Input data ->
·····

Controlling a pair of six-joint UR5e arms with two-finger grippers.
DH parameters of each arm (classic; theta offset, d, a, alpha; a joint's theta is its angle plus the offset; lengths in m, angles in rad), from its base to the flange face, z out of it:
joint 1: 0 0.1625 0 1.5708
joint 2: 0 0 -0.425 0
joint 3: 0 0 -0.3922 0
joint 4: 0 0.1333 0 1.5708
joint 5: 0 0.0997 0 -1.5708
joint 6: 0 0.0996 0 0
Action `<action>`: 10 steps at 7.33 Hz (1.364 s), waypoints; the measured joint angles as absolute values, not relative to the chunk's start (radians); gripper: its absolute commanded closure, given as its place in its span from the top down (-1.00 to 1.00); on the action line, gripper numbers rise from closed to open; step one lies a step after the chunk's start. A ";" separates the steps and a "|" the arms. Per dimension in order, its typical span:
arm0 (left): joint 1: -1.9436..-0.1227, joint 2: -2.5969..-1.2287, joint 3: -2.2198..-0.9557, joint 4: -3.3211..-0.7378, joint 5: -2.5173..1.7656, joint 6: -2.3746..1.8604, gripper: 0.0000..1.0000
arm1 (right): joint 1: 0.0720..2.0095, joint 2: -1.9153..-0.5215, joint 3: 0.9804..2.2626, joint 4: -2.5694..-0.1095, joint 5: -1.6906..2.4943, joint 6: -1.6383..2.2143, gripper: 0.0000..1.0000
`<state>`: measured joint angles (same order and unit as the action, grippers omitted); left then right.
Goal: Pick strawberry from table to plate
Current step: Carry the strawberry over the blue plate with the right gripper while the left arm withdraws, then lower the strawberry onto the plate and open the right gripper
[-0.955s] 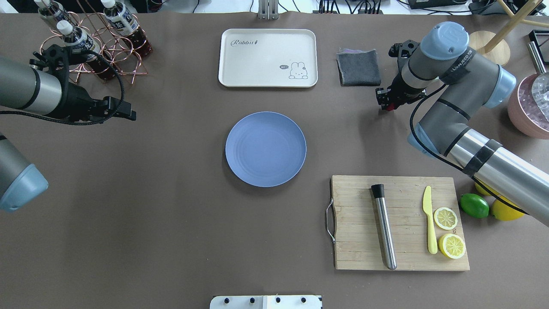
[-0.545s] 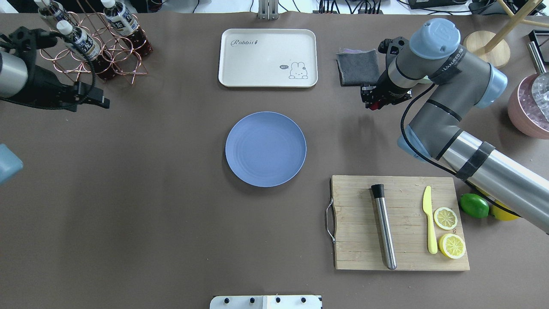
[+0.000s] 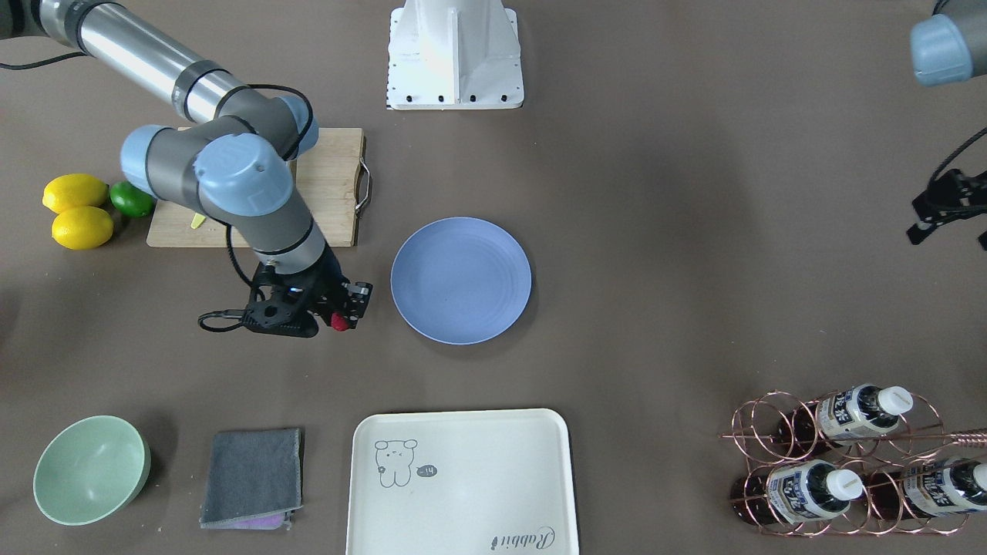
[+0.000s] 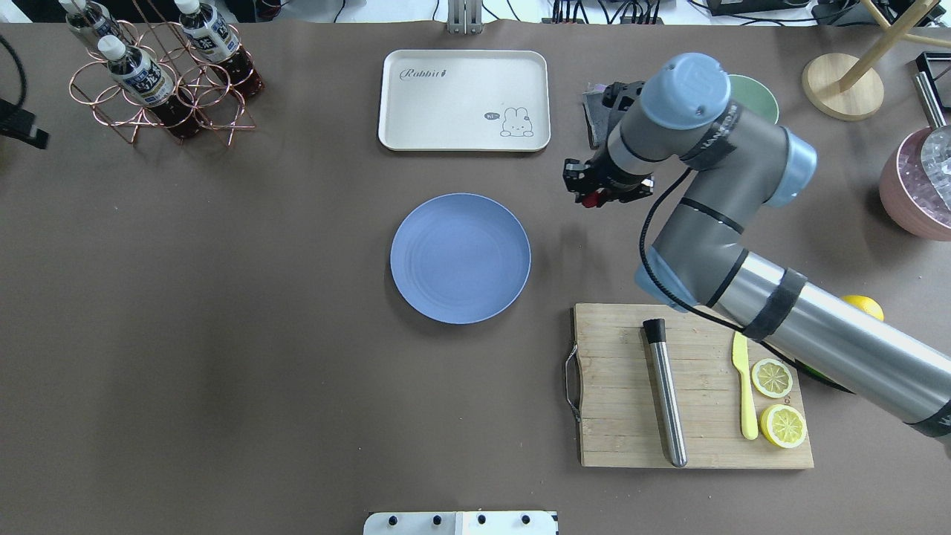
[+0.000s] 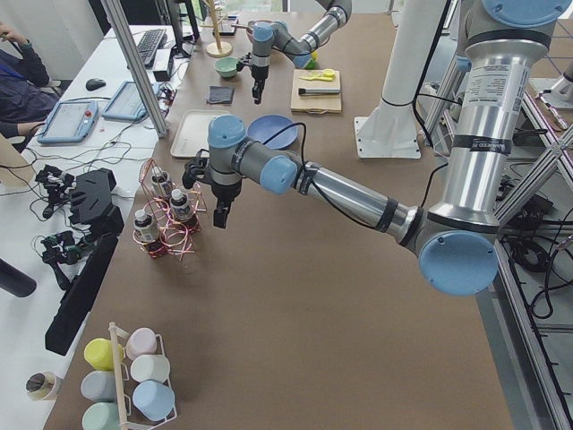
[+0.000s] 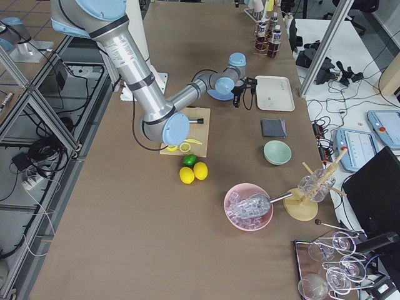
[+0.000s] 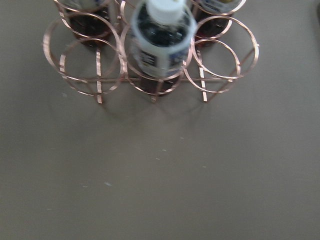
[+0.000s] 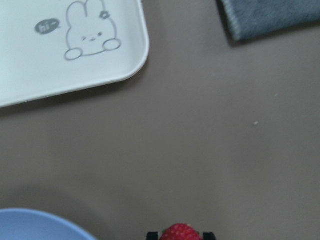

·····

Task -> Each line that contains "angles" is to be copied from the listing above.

Result of this exercise ->
DH parameters of each arm (classic; theta offset, d, a, alpha; a joint's theta is its angle plus the offset; lengths in m, angles in rad), from its base to the flange face, z out of it:
Action `<action>`: 10 steps at 7.33 Hz (1.364 s), waypoints; the measured joint angles as absolute values, not relative to the chunk's start (radians); gripper: its absolute commanded closure, given as its place in its span from the top down (-1.00 to 1.00); on the action line, gripper numbers rise from closed to open; step one lies a step after the chunk's start. A ";" separates the steps and a "|" the arms. Per dimension in order, its typical span:
`<state>`: measured joint angles (same order and unit as the action, grippers omitted); left then right.

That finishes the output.